We are proud to have launched our first competition on Kaggle!
The primary challenge of this competition is to develop a tool or method that can accurately extract questionnaire questions from documents, primarily PDFs.
This competition offers a unique opportunity for participants to contribute to the field of natural language processing and document analysis while developing solutions that have real-world applications.
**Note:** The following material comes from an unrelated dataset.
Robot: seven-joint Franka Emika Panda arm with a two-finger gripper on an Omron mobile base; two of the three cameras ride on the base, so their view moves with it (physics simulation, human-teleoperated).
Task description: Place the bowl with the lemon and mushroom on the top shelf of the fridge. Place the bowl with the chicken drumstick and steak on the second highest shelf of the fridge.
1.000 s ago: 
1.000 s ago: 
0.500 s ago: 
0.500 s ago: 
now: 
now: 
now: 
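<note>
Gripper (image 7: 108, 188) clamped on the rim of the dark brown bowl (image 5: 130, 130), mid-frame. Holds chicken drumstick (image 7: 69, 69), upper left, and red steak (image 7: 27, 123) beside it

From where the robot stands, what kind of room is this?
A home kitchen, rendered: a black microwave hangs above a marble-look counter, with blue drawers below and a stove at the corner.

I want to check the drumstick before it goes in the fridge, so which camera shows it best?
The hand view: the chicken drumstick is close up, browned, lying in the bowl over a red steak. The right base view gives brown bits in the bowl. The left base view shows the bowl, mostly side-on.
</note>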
We encourage participants to think creatively, leverage available resources, and push the boundaries of current technologies.
Requirements: Python 3.10 or greater
Create an account on Kaggle.
Install Kaggle on your computer:
pip install kaggle
On the Kaggle website, download your kaggle.json
file and put it in your home folder under .kaggle/kaggle.json
.
Download and unzip the competition data:
kaggle competitions download -c harmony-pdf-and-word-questionnaires-extract
unzip harmony-pdf-and-word-questionnaires-extract.zip
To generate predictions for the training data and write to train_predictions.csv:
python create_sample_submission.py train
To evaluate the train predictions:
python evaluate_train_results.py
To modify the prediction logic or inject your own model, you can edit the function dummy_extract_questions
.
To generate predictions for the test data and write to submission.csv:
python create_sample_submission.py test
kaggle competitions submit -c harmony-pdf-and-word-questionnaires-extract -f submission.csv -m "Message"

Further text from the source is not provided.